Sys.exit from inside actor function gives unexpected results

  • None: Just asking a question out of curiosity

I am trying to understand how ray signal hooks work

I have the following code as an example
#################################################
import os
import sys
import ray
import time

ray.init()

@ray.remote(max_restarts=-1, max_task_retries=1)
class Actor:
def init(self):
print(“constructor”, flush=True)
self.counter = 0

def increment_and_possibly_fail(self, err_type):
    print("start task counter" + str(self.counter) + "_type" + str(err_type), flush=True)
    time.sleep(3)
    self.counter += 1
    if err_type == 1:
        print("err_type 1", flush=True)
        if not os.path.exists('tempTaskDir'):
            print("create dir and crash", flush=True)
            os.mkdir('tempTaskDir')
            sys.exit()
            #os._exit(0)
        else:
            print("skip crash", flush=True)

    print("End of task counter" + str(self.counter) + "_type" + str(err_type), flush=True)
    return self.counter

actor = Actor.options(max_concurrency=1).remote()

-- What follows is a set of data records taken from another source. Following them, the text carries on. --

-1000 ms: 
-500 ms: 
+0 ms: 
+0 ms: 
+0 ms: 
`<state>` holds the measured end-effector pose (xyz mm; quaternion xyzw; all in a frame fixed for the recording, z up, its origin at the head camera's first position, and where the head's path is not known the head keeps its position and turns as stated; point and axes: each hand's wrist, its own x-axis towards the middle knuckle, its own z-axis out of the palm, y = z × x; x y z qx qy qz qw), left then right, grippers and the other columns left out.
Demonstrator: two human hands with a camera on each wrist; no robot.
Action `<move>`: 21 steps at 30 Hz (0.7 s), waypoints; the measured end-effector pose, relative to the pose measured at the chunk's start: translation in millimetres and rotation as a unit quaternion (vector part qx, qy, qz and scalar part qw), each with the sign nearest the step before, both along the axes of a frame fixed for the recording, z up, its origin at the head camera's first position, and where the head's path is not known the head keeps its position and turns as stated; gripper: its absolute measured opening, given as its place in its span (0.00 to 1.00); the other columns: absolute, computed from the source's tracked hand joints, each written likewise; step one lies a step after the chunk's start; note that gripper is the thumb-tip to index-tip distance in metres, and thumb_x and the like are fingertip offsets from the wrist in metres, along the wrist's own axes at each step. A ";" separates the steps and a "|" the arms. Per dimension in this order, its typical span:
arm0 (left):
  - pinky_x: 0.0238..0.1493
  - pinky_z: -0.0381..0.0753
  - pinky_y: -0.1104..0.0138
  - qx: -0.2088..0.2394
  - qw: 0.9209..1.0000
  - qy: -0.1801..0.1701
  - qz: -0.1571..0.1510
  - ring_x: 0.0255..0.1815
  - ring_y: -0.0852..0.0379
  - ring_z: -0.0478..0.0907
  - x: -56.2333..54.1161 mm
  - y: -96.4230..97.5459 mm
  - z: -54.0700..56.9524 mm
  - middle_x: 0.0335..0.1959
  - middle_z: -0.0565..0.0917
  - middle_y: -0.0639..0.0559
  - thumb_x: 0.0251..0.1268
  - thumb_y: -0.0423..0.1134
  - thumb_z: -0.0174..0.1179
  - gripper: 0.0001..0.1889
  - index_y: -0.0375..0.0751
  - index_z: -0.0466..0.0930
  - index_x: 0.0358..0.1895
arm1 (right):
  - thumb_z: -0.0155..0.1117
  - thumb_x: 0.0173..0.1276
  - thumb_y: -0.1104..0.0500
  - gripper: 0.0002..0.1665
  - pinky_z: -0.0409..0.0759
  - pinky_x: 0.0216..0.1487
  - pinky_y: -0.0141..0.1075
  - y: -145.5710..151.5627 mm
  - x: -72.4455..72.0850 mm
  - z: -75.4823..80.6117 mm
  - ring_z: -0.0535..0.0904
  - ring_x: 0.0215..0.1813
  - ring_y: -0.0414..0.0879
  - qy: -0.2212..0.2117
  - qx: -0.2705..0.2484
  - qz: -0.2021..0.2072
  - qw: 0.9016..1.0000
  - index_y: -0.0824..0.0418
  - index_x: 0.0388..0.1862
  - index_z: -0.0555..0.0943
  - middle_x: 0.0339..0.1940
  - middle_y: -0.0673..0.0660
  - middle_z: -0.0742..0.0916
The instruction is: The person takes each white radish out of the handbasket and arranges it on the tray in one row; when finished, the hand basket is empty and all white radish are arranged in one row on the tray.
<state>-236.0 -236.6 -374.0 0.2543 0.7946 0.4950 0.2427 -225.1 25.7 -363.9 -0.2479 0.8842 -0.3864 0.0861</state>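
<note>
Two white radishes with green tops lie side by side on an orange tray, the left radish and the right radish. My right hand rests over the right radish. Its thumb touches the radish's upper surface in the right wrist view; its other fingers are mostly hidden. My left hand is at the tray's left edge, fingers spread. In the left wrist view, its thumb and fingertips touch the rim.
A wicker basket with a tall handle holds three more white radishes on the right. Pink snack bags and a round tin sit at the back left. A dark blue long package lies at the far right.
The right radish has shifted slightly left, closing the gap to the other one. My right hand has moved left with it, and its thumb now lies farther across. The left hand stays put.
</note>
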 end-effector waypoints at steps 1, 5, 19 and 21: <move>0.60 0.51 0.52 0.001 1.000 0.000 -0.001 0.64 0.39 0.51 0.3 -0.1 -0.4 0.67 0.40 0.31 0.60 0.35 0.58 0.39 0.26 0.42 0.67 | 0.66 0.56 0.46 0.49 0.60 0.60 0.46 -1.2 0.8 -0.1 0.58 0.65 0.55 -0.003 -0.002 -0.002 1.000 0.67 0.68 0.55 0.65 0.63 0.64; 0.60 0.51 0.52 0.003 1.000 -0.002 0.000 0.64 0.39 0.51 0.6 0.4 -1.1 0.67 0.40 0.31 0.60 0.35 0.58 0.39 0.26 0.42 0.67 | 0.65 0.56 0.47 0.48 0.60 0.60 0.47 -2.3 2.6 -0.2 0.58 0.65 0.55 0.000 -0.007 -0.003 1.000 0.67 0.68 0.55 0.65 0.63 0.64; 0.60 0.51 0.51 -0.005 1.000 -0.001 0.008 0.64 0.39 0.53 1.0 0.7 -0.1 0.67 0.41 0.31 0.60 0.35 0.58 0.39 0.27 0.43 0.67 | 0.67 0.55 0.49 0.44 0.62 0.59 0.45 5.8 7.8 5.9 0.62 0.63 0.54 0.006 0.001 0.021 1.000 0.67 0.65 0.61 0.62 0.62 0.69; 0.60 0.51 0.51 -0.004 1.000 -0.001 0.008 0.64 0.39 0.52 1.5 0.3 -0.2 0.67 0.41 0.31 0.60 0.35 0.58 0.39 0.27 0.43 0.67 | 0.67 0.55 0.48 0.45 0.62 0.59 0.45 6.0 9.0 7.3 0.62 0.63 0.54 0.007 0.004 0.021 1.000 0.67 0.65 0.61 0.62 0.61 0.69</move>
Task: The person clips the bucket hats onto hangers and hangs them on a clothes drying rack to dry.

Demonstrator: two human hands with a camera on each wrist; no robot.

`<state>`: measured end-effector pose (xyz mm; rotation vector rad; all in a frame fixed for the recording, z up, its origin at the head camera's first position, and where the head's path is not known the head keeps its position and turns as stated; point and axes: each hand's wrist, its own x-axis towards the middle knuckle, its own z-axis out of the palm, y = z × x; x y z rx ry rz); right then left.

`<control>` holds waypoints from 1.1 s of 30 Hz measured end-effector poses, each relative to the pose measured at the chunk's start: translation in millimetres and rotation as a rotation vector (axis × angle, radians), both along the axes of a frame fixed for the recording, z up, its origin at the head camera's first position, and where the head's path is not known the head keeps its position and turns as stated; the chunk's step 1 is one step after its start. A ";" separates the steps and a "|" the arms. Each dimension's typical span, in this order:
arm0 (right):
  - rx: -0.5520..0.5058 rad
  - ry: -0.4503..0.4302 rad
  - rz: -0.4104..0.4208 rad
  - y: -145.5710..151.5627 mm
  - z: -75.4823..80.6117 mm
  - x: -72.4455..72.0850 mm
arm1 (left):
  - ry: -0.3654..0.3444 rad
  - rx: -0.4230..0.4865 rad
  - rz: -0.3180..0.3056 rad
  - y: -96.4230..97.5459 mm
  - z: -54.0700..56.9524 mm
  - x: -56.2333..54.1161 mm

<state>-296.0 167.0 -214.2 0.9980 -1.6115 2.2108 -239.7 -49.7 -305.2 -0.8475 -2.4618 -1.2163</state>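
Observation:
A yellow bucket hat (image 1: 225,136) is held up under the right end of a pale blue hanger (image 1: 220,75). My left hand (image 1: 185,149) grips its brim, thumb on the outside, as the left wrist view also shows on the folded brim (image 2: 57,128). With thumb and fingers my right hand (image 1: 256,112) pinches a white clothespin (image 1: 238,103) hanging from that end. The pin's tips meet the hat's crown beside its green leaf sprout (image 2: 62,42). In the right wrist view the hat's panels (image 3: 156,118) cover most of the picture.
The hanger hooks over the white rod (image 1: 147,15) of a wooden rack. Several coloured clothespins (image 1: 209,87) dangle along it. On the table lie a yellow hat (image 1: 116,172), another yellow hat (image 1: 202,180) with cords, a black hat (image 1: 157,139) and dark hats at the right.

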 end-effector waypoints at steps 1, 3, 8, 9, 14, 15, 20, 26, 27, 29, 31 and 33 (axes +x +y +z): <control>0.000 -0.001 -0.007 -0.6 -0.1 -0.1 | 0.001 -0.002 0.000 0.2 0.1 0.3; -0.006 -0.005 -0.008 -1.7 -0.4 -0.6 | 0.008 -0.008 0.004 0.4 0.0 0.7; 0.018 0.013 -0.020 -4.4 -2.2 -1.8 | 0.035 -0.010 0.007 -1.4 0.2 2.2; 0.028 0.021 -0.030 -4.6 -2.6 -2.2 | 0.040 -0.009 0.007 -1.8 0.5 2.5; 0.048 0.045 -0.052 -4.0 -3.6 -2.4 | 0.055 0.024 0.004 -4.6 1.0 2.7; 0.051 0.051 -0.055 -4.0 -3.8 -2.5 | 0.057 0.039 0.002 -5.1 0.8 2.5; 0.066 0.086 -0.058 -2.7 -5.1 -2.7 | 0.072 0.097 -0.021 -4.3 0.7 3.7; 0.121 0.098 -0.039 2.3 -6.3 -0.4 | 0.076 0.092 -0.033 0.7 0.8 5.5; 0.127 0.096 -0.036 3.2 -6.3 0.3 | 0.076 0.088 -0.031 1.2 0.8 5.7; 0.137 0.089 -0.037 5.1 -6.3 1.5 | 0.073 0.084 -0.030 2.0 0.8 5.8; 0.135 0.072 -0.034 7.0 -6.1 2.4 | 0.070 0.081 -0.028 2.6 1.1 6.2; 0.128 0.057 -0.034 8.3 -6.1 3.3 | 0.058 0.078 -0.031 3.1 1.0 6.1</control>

if os.path.exists(‘tempTaskDir’):
os.rmdir(‘tempTaskDir’)

task_ref1 = actor.increment_and_possibly_fail.remote(1)
task_ref2 = actor.increment_and_possibly_fail.remote(2)

time.sleep(60)
##############################################
what I expect to happen is the following output:

(Actor pid=25607) constructor
(Actor pid=25607) start task counter0_type1
(Actor pid=25607) err_type 1
(Actor pid=25607) create dir and crash
(Actor pid=25842) constructor
(Actor pid=25842) start task counter0_type1
(Actor pid=25842) err_type 1
(Actor pid=25842) skip crash
(Actor pid=25842) End of task counter1_type1
(Actor pid=25842) start task counter1_type2
(Actor pid=25842) End of task counter2_type2

as in I run my remote function on the actor, the actor crashes, it tries the remote function again, passes and then the second remote function runs

What I get is the following:

(Actor pid=3973) constructor
(Actor pid=3973) start task counter0_type1
(Actor pid=3973) err_type 1
(Actor pid=3973) create dir and crash
(Actor pid=3973) start task counter1_type2
(Actor pid=3973) End of task counter2_type2
(Actor pid=3973)
(Actor pid=4409) constructor

which is essentially : run remote function on actor that is supposed to crash the actor (but doesn’t yet), run second remote function, then actor crashes. My second run of the remote function that crashed never ran

When I remove the sleep(3) I get: run remote function on actor that is supposed to crash the actor (but doesn’t yet), run second remote function, then actor crashes. Then the second run of the remote function that causes the crash happens

when I change sys.exit to os._exit I get what I expected.

So I am wondering what happens inside the worker to give me the given results.

Thanks

sys.exit is a “clean exit” and will try to run any exit handlers before exiting the process. If the second task is already queued on the actor by the time sys.exit is called, then I believe the actor will try to execute the task before exiting.

Also, just note that Ray does not automatically persist the actor’s state for you. So when the actor restarts, you should expect that self.counter gets reset to 0.

thanks, that explains why the second task would run before the exit
it doesn’t explain why when i put in the sleep the retry never happens though.

It seems to be a side effect of the above behavior, where from Ray’s perspective, the two tasks did “finish” successfully before the exit happened. In practice, it’s a bit hard to know exactly which tasks will get re-executed since it depends on whether the client received a reply before the crash, and there is no way to guarantee the ordering of these events during actual failures.